Todos estos casos, siendo muy diferentes entre ellos (cada uno con su complejidad particular), ejemplifican algo similar: cómo, ante asuntos de mucha trascendencia, las sociedades que los enfrentan no favorecen con claridad una u otra opción. Ni los defensores y detractores de Trump, ni los del Brexit, ni los de los acuerdos de paz en Colombia, ni los de la independencia catalana pueden alardear de contar con una evidente e inapelable mayoría social. En cada caso, la alternativa vencedora se impone con un apoyo apenas superior al que tiene su contraria. Además, los casos citados tienen en común que las cuestiones en liza generan una extraordinaria pasión, de modo que los que apoyan y los que rechazan una u otra opción no quieren ni oír hablar de una solución de compromiso con el adversario, pues la postura contraria les parece intolerable. Vivimos en un mundo polarizado.
Nos parece que, en este contexto, hay una voz que se hace imprescindible: la voz de lo que podemos llamar las «terceras vías» (tomando prestado el lenguaje que se ha usado en economía para identificar a los que proponen un sistema intermedio entre el capitalismo y el comunismo), o vías intermedias.
A menudo, en medio de conflictos enconados que sacuden una sociedad surgen personas y grupos que rehúyen el discurso demasiado simplista de las dos partes enfrentadas e intentan elaborar un argumento diferente, original, que no se puede encasillar en ninguno de los dos bandos. Es la vía intermedia, o tercera vía. Estas suelen ser minoritarias e impopulares, precisamente porque quienes las defienden quieren tener en cuenta la complejidad de las situaciones y todos sus matices, para los que los demás no tienen tiempo ni, en verdad, interés. Los conflictos (sociales, políticos, religiosos…) suelen alimentarse de planteamientos más bien esquemáticos, poco amigos de la reflexión ponderada que proponen las terceras vías. Sería útil, aquí, recordar las advertencias del antropólogo René Girard sobre cómo actúan normalmente las multitudes: con impaciencia, sin atención al detalle y haciendo caricaturas fáciles de sus adversarios. Son actitudes que dificultan el diálogo y alimentan el nacimiento de tendencias populistas, las cuales a su vez pueden abrir las puertas a la violencia.

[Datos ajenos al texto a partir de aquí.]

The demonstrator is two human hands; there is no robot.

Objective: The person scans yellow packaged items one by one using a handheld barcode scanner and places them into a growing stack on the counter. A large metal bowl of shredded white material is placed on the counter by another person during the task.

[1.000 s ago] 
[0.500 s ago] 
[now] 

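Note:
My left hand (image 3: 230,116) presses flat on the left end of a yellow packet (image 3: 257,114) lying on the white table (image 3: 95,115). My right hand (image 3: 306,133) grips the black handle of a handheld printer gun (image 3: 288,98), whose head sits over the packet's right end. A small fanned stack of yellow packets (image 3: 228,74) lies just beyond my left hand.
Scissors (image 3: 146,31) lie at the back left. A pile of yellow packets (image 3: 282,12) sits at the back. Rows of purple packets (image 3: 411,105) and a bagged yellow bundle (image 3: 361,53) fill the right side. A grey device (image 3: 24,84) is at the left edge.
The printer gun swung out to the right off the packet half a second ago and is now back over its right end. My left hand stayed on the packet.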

Una tercera vía raramente se expresará a través de grandes concentraciones en la calle: marginal, es a menudo menospreciada por las corrientes de opinión mayoritarias, que en el fondo la perciben como una amenaza a sus planteamientos. Muchas veces, al fin, la voz de la tercera vía cae en el olvido. Y sin embargo, es más que probable que en ella residiese la mejor propuesta de futuro.

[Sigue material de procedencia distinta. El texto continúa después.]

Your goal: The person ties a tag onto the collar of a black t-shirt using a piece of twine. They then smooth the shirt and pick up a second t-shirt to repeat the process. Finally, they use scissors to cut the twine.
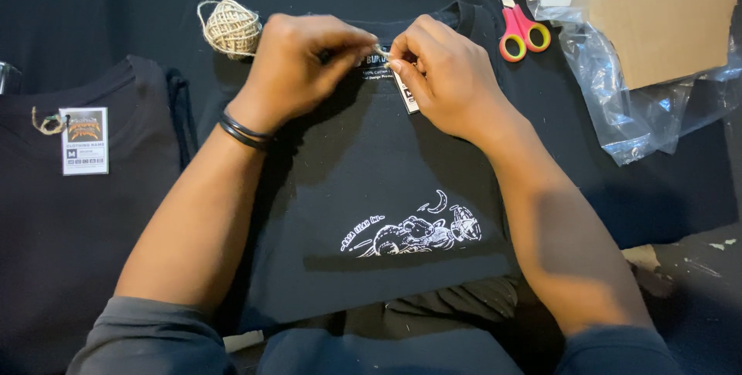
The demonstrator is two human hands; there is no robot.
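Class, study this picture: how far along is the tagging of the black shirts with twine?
Done: the shirt on the left already carries a paper tag tied on with twine. In hand: the left hand and right hand pinch twine at the collar of the middle shirt, its tag beside the right fingers. Left: the twine appears uncut from the ball; the scissors lie untouched.

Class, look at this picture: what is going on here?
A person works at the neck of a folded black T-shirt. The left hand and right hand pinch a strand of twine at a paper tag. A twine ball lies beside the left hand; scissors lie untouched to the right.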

Quien aboga por una tercera vía puede ser tan radical, vigoroso y apasionado como quien defiende posturas más extremistas: «tercera vía» no significa en absoluto tibieza, sino voluntad de pensar en profundidad, de dialogar siempre, de tener en cuenta todos los aspectos del conflicto y de no querer construir un argumento, atractivo en su simplicidad, pero falso a causa de ella.
Muchos representantes históricos de las terceras vías han pagado un precio altísimo por su compromiso con la realidad y por negarse a caer en simplismos populistas y a veces violentos, terminando a menudo rechazados por todos: y no debería sorprendernos que a veces hayan sido elementos fanáticos de su teórico propio «bando» los que han eliminado a quien proponía la tercera vía. El siglo XX nos dio claros ejemplos de este fenómeno: desde el socialismo pacifista e internacionalista de Jean Jaurès, quien sería asesinado en París por un patriota francés el mismo día en que estalló la Primera Guerra Mundial, hasta los casos más conocidos de Gandhi, asesinado por un fanático hindú que no aceptaba la postura abierta del padre de la independencia India hacia los musulmanes, o Yitzhak Rabin, asesinado por un israelí que se oponía a los intentos de su primer ministro por abrir caminos de paz con los palestinos.
Desde una perspectiva cristiana, ¿hasta qué punto no sería también legítimo considerar a Jesús de Nazaret como representante de una tercera vía en medio del conflicto político y social que a él le tocó vivir? No se casó ni con los poderosos saduceos que gobernaban Jerusalén y colaboraban con Roma, con quienes fue crítico, ni con los nacionalistas fanáticos que abogaban por la rebelión violenta contra el Imperio. Y, sin duda, incomodó a todos con su mensaje, libre de alianzas ideológicas, capaz de decir de un centurión romano que «ni en Israel he encontrado tanta fe» (Lc 7,9) y capaz, a la vez, de enfrentarse a la misma Roma al afirmar, ante el gobernador que lo estaba juzgando, que «no tendrías contra mí ningún poder, si no se te hubiera dado de arriba» (Jn 19,11). Su mensaje novedoso, exigente con todos pero abierto también a todo tipo de persona, fue incomprendido por la mayoría. Y a unos y a otros les interesó quitarlo de en medio.
Optar con determinación por la vía intermedia que trate de corregir, mediante el diálogo, la polarización de la sociedad en que uno vive puede ser muy peligroso. Y sin embargo, en nuestro mundo de hoy, tan inclinado a la simplificación, que crea extremos en apariencia irreconciliables, la voz de los que aboguen estas terceras vías es, nos da la impresión, imprescindible. Acaso más que nunca.